Der südindische Bundesstaat Andhra Pradesh hat jetzt eine Initiative gestartet, die den Geschlechterquotienten im Bundesstaat (1000 Männer : 943 Frauen) verändern und den Status von Mädchen verbessern soll. Eltern, die eine Tochter und keine weiteren Kinder großziehen, bekommen von der Regierung 100.000 Rupien

Das Geld wird an die Tocher ausgezahlt, sobald sie das Alter von 20 Jahren erreicht hat. Die Eltern müssen zusätzlich nachweisen, dass sie Geburtenkontrolle betreiben.

Außerdem wird ab 1.April 2005 die Sekundarschulbildung von Mädchen finanziell belohnt. Eltern werden ab dem Stichtag 1.250 Rupien jährlich erhalten, wenn ihre Tochter nach dem Erreichen des 14. Lebensjahres bis zum Alter von 17 noch zur Schule geschickt wird (Klassen 9 bis 12).
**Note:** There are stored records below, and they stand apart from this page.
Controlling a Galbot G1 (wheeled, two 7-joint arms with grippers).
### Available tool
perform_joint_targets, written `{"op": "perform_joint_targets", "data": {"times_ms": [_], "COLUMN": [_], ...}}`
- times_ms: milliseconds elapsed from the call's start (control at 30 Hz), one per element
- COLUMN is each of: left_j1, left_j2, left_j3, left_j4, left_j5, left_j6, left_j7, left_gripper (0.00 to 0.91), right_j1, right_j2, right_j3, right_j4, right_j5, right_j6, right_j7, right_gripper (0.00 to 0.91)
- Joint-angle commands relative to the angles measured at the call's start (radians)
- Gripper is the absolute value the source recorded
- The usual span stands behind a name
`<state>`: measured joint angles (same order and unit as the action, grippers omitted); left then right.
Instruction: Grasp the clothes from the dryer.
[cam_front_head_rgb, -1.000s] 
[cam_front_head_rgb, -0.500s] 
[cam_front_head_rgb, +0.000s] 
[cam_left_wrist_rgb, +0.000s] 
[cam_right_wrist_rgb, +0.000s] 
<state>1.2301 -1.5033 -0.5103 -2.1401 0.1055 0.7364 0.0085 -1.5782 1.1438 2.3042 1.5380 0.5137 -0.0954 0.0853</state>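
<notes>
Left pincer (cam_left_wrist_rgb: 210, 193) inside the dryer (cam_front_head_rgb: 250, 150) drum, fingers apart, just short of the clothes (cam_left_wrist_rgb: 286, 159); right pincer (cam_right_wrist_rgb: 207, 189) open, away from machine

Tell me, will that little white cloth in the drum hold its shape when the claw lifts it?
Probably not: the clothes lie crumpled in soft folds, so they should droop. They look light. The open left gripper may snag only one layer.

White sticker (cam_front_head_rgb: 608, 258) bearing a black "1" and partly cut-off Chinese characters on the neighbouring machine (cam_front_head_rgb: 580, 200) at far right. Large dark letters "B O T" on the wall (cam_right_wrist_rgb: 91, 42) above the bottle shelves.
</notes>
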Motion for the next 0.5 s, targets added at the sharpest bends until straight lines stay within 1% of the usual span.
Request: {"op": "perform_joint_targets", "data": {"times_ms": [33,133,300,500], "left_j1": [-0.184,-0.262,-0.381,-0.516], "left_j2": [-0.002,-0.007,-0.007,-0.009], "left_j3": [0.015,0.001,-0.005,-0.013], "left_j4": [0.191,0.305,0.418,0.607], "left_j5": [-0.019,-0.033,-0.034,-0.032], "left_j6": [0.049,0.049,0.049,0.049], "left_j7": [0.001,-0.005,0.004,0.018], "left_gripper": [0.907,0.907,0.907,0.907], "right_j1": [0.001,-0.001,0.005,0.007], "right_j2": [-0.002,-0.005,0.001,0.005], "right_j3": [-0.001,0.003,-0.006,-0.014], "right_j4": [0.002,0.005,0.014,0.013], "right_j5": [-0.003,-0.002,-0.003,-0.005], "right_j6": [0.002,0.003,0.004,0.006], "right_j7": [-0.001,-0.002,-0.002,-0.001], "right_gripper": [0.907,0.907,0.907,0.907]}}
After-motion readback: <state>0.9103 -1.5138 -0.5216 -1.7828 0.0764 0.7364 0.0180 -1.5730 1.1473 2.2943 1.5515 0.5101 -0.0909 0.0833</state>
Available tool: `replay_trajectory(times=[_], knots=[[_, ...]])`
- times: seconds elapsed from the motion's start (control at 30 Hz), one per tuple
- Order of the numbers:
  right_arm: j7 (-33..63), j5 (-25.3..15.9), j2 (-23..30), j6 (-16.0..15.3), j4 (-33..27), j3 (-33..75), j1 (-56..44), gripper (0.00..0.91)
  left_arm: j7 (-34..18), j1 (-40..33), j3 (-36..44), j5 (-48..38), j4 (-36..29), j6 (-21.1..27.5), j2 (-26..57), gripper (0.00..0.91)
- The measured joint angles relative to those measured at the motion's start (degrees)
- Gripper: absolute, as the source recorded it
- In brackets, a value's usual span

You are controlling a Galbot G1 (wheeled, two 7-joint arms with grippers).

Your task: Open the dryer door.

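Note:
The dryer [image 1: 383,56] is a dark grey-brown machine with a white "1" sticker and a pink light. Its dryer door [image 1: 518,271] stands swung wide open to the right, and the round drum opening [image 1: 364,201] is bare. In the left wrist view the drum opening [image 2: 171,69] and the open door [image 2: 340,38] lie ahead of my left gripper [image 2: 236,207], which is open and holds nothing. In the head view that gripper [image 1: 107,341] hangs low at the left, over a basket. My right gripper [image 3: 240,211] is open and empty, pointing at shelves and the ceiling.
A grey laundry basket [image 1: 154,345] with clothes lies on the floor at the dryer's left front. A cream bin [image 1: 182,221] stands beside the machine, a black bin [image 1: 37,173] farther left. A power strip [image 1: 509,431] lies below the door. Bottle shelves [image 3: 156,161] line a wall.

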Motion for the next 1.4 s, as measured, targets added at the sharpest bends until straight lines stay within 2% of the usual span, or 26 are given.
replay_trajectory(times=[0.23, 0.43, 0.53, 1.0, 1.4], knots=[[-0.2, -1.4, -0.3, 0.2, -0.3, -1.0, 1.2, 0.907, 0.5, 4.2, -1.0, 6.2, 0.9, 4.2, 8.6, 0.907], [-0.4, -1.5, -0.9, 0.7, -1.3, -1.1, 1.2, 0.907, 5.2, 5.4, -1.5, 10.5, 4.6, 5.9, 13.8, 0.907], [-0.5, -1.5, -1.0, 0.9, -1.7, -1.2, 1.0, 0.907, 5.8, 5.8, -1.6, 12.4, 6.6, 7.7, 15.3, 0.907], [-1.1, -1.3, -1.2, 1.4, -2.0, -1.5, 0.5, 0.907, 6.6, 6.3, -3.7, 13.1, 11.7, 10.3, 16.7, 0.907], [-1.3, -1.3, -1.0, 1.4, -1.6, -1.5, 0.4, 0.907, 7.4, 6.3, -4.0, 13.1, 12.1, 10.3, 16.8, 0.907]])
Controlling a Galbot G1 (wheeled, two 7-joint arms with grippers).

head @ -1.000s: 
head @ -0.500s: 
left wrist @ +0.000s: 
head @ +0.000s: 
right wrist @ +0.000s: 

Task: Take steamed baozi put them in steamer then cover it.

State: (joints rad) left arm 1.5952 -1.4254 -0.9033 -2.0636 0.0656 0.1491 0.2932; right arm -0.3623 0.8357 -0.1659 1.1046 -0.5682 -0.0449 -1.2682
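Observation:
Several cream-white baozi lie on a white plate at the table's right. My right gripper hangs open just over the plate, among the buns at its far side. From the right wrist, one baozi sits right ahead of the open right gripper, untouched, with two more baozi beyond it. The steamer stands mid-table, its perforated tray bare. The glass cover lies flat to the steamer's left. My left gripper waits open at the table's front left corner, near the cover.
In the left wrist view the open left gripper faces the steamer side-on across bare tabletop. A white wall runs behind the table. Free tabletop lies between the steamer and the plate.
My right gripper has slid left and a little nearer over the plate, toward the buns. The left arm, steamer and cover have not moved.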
Schichtenübergreifend werden in Indien Jungen gegenüber Mädchen bevorzugt, viele Familien sehen in weiblichen Nachkommen eine ökonomische Belastung. Weit verbreitet - wenn auch gesetzlich verboten - sind daher die pränatale Geschlechtsbestimmung und die Abtreibung weiblicher Föten. Diese frauenfeindliche Haltung hofft die Regierung von AP nun aufzuweichen, indem sie die Geburt von Mädchen zu einer lukrativen Option macht.